> [WHAT YOU WILL DO] All of these records need to be duplicated exactly.

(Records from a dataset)
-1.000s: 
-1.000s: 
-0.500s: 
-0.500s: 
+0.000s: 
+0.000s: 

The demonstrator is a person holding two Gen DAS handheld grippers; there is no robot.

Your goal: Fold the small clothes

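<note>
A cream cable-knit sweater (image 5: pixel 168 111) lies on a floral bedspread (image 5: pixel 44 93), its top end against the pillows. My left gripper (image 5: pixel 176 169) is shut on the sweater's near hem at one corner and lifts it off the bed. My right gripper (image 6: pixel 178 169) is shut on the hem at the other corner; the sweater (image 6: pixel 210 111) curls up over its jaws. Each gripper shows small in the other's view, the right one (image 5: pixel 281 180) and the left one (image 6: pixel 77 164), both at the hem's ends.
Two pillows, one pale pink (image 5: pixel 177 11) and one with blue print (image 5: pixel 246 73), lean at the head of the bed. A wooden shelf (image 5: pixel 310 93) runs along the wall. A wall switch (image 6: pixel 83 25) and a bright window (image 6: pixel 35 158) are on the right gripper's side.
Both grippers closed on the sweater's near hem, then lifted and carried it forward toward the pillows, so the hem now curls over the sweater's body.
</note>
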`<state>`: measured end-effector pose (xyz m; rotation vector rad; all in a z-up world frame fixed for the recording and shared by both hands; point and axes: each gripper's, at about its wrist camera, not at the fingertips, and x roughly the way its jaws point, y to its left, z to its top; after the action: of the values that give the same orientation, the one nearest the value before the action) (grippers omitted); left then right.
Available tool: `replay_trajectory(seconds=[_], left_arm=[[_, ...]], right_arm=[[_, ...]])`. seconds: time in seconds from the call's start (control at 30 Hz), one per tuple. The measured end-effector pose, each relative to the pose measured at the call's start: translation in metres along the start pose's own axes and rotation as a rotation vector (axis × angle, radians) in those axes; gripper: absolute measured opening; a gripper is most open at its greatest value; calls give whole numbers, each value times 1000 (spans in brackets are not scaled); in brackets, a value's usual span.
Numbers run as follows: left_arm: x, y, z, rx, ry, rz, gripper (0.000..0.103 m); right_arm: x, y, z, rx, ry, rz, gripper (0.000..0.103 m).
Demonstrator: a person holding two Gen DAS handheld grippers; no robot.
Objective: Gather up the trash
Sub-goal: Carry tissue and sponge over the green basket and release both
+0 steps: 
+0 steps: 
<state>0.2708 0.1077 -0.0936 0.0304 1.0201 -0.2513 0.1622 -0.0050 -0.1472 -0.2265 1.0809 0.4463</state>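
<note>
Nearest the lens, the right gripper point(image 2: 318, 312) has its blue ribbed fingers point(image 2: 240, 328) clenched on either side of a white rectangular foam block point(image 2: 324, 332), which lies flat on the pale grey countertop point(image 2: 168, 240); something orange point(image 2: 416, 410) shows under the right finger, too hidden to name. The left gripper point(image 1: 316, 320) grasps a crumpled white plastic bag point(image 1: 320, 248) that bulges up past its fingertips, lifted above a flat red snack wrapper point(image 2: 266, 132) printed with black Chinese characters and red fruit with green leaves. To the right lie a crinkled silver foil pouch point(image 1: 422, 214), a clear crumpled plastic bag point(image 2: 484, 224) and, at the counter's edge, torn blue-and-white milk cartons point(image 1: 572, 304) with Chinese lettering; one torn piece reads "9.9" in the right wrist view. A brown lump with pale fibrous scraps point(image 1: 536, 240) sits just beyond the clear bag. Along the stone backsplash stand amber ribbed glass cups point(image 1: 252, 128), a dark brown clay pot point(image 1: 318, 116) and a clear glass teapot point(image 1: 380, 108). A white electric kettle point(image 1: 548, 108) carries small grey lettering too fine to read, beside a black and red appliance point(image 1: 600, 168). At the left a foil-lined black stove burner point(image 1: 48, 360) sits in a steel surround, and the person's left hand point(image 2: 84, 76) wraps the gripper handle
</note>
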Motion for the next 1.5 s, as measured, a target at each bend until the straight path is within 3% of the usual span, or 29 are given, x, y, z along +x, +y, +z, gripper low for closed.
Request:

> [PROBLEM SOLUTION]
-1.000s: 
-1.000s: 
-0.500s: 
-0.500s: 
+0.000s: 
+0.000s: 

The demonstrator is a person holding two Gen DAS handheld grippers; there is no robot.

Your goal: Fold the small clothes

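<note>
A cream cable-knit sweater (image 5: pixel 168 111) lies on a floral bedspread (image 5: pixel 44 93), its top end against the pillows. My left gripper (image 5: pixel 176 169) is shut on the sweater's near hem at one corner and lifts it off the bed. My right gripper (image 6: pixel 178 169) is shut on the hem at the other corner; the sweater (image 6: pixel 210 111) curls up over its jaws. Each gripper shows small in the other's view, the right one (image 5: pixel 281 180) and the left one (image 6: pixel 77 164), both at the hem's ends.
Two pillows, one pale pink (image 5: pixel 177 11) and one with blue print (image 5: pixel 246 73), lean at the head of the bed. A wooden shelf (image 5: pixel 310 93) runs along the wall. A wall switch (image 6: pixel 83 25) and a bright window (image 6: pixel 35 158) are on the right gripper's side.
Both grippers closed on the sweater's near hem, then lifted and carried it forward toward the pillows, so the hem now curls over the sweater's body.
</note>
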`<state>`: measured end-effector pose (xyz m; rotation vector rad; all in a z-up world frame fixed for the recording and shared by both hands; point and axes: each gripper's, at about its wrist camera, not at the fingertips, and x roughly the way its jaws point, y to its left, z to its top; after the action: of the values that give the same orientation, the one nearest the value before the action) (grippers omitted); left then right.
Available tool: `replay_trajectory(seconds=[_], left_arm=[[_, ...]], right_arm=[[_, ...]])`. seconds: time in seconds from the call's start (control at 30 Hz), one per tuple. The measured end-effector pose, each relative to the pose measured at the call's start: translation in metres along the start pose's own axes and rotation as a rotation vector (axis × angle, radians) in those axes; gripper: absolute measured opening; a gripper is most open at its greatest value; calls give whole numbers, each value times 1000 (spans in brackets are not scaled); in brackets, a value's usual span.
Numbers run as follows: left_arm: x, y, z, rx, ry, rz, gripper (0.000..0.103 m); right_arm: x, y, z, rx, ry, rz, gripper (0.000..0.103 m).
Demonstrator: a person holding two Gen DAS handheld grippers; no robot.
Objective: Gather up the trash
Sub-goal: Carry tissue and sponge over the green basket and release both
+0 steps: 
+0 steps: 
<state>0.2708 0.1077 -0.0936 0.0304 1.0201 -0.2513 0.1622 -0.0050 -0.1472 -0.2265 1.0809 0.4463</state>
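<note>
Nearest the lens, the right gripper point(image 2: 318, 312) has its blue ribbed fingers point(image 2: 240, 328) clenched on either side of a white rectangular foam block point(image 2: 324, 332), which lies flat on the pale grey countertop point(image 2: 168, 240); something orange point(image 2: 416, 410) shows under the right finger, too hidden to name. The left gripper point(image 1: 316, 320) grasps a crumpled white plastic bag point(image 1: 320, 248) that bulges up past its fingertips, lifted above a flat red snack wrapper point(image 2: 266, 132) printed with black Chinese characters and red fruit with green leaves. To the right lie a crinkled silver foil pouch point(image 1: 422, 214), a clear crumpled plastic bag point(image 2: 484, 224) and, at the counter's edge, torn blue-and-white milk cartons point(image 1: 572, 304) with Chinese lettering; one torn piece reads "9.9" in the right wrist view. A brown lump with pale fibrous scraps point(image 1: 536, 240) sits just beyond the clear bag. Along the stone backsplash stand amber ribbed glass cups point(image 1: 252, 128), a dark brown clay pot point(image 1: 318, 116) and a clear glass teapot point(image 1: 380, 108). A white electric kettle point(image 1: 548, 108) carries small grey lettering too fine to read, beside a black and red appliance point(image 1: 600, 168). At the left a foil-lined black stove burner point(image 1: 48, 360) sits in a steel surround, and the person's left hand point(image 2: 84, 76) wraps the gripper handle
</note>
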Motion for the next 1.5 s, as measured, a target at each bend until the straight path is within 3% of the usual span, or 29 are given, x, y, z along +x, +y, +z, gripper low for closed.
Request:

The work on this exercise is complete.